Bug 9655 – Two functions with identical implementations are allowed to have the same address

Status
NEW
Severity
enhancement
Priority
P4
Component
dlang.org
Product
D
Version
D2
Platform
All
OS
All
Creation time
2013-03-05T21:54:35Z
Last change time
2024-12-15T15:22:03Z
Keywords
pull
Assigned to
No Owner
Creator
Walter Bright
Moved to GitHub: dlang.org#3937 →

Comments

Comment #0 by bugzilla — 2013-03-05T21:54:35Z
In regards to: http://d.puremagic.com/issues/show_bug.cgi?id=9623 Related C++ article "Can Two Functions Have the Same Address?" http://www.informit.com/guides/content.aspx?g=cplusplus&seqNum=561 This quote pretty much sells me: -- Additionally, Google's compiler team have experimented with Identical Code Folding (ICF) and reported that "[d]etailed experiments on the x86 platform show that ICF can reduce the text size [the program section in which functions' code is stored, DK] of some Google binaries, whose average text size is 50 MB, by up to 7%." -- We should settle the issue by updating the D spec to explicitly allow functions to have the same address.
Comment #1 by bearophile_hugs — 2013-03-06T02:05:52Z
(In reply to comment #0) > In regards to: > > http://d.puremagic.com/issues/show_bug.cgi?id=9623 > > Related C++ article "Can Two Functions Have the Same Address?" > http://www.informit.com/guides/content.aspx?g=cplusplus&seqNum=561 > > This quote pretty much sells me: > > -- > Additionally, Google's compiler team have experimented with Identical Code > Folding (ICF) and reported that "[d]etailed experiments on the x86 platform > show that ICF can reduce the text size [the program section in which functions' > code is stored, DK] of some Google binaries, whose average text size is 50 MB, > by up to 7%." > -- > > We should settle the issue by updating the D spec to explicitly allow functions > to have the same address. 1) What are the downsides of such folding in D? 2) Since recently, LLVM (used by LDC) folds identical functions if you use a compiler switch. IF you use such switch, where the compiler sees two identical functions, replaces one of them with just a jump to the other. So their address is distinct, but the amount of wasted space in the binary is minimal. 3) Often templates generate not just identical functions, but functions that differ only in a small part, for only few asm instructions. So a good D compiler could try to split those functions in virtual chunks (maybe if the parts are not inside a loop), keep only one copy of the shared part. I presume this is not easy to do in general.
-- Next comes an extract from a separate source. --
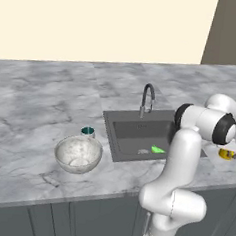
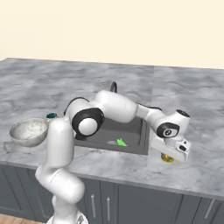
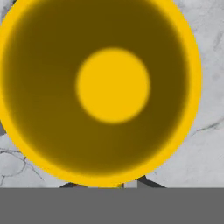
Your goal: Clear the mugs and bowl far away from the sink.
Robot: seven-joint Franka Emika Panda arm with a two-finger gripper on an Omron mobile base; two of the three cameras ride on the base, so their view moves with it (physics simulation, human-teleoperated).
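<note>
The yellow mug point(image 3: 113, 85) is seen from straight above in the hand view, and my gripper point(image 3: 111, 185) has its two dark tips close together at the mug's near rim, shut on it. It stands on the counter right of the sink point(image 2: 131, 133), under my hand point(image 2: 169, 146), as the yellow mug point(image 2: 167, 158) point(image 1: 226, 154). The marbled bowl point(image 1: 78, 154) point(image 2: 29, 131) sits left of the sink point(image 1: 139, 134), with the pale mug with a teal inside point(image 1: 88, 131) point(image 2: 51, 116) just behind it.
A curved faucet point(image 1: 148, 97) rises behind the basin. A small green item point(image 1: 158, 150) point(image 2: 121, 142) lies inside the sink. The marble counter point(image 1: 41, 94) runs wide to the left and back; its front edge is close to the bowl and the yellow mug.
</note>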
Comment #2 by hsteoh — 2014-09-19T18:39:02Z
ping I fully support this proposal. If two functions compile to identical code, there is no reason to expect them to have different addresses. As already mentioned, this is an important part of reducing template bloat. So, the question is, where on the website should this be documented?
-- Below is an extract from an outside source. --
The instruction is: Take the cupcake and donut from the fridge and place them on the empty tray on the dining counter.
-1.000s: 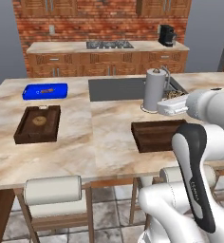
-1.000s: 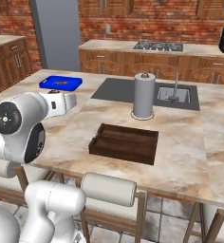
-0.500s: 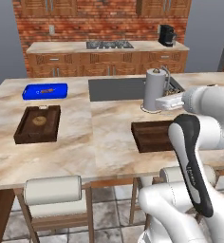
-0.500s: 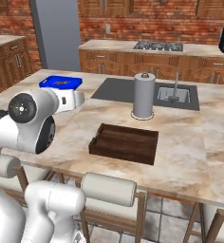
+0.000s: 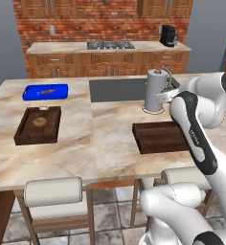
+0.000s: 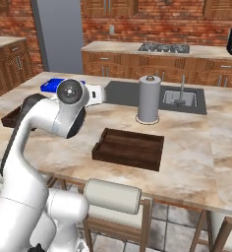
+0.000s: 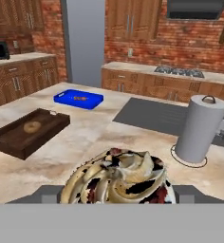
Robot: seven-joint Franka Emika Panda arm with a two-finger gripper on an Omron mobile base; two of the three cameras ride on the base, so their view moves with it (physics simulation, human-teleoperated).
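Swinging left across the worktop (image 6: 201,162), the arm carries the cupcake (image 7: 119,180), clasped between its fingers (image 7: 119,193). Empty dark wooden tray (image 6: 129,148) lies below and to the fingers' right, long axis along the worktop's near edge.

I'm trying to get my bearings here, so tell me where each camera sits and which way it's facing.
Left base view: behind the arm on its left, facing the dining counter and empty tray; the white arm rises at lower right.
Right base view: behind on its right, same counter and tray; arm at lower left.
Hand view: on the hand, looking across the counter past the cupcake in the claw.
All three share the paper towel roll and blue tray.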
Comment #3 by yebblies — 2014-10-06T14:50:16Z
(In reply to hsteoh from comment #2) > So, the question is, where on the website should this be documented? A note in http://dlang.org/function.html should be fine.
Comment #4 by hsteoh — 2014-10-30T17:29:02Z
Comment #5 by github-bugzilla — 2014-10-31T09:12:45Z
Commit pushed to master at https://github.com/D-Programming-Language/dlang.org https://github.com/D-Programming-Language/dlang.org/commit/e5d39c811d080ad8aae8903e96711f7f7715ca99 Merge pull request #684 from quickfur/issue9655 Issue 9655: Functions with identical bodies are allowed to be merged by compiler.
Comment #6 by bearophile_hugs — 2014-10-31T10:29:46Z
(In reply to github-bugzilla from comment #5) > Commit pushed to master at > https://github.com/D-Programming-Language/dlang.org > > https://github.com/D-Programming-Language/dlang.org/commit/ > e5d39c811d080ad8aae8903e96711f7f7715ca99 > Merge pull request #684 from quickfur/issue9655 > > Issue 9655: Functions with identical bodies are allowed to be merged by > compiler. This is not enough. What do you have to do if you want to be certain to have distinct D functions pointers even if the function body may or may not be the same? (There is C code out there that relies on this guaranteed, like some evolutionary algorithm that breeds functions). Are D functions tagged with extern(C) exempt from this optimization?
Comment #7 by yebblies — 2014-10-31T10:38:54Z
(In reply to bearophile_hugs from comment #6) > > This is not enough. What do you have to do if you want to be certain to have > distinct D functions pointers even if the function body may or may not be > the same? (There is C code out there that relies on this guaranteed, like > some evolutionary algorithm that breeds functions). Are D functions tagged > with extern(C) exempt from this optimization? No, you shouldn't rely on this ever.
Comment #8 by ketmar — 2014-10-31T10:44:39Z
(In reply to bearophile_hugs from comment #6) > This is not enough. What do you have to do if you want to be certain to have > distinct D functions pointers even if the function body may or may not be > the same? (There is C code out there that relies on this guaranteed, like > some evolutionary algorithm that breeds functions). Are D functions tagged > with extern(C) exempt from this optimization? that code is foobared. please, don't use it.
Comment #9 by bearophile_hugs — 2014-10-31T12:27:47Z
(In reply to yebblies from comment #7) > No, you shouldn't rely on this ever. Why? I think the C standard requires those functions to have different addresses. So I think that C code is correct. (And indeed as far as I know GCC replaces equal function implementations with a jump, to keep addressed distinct).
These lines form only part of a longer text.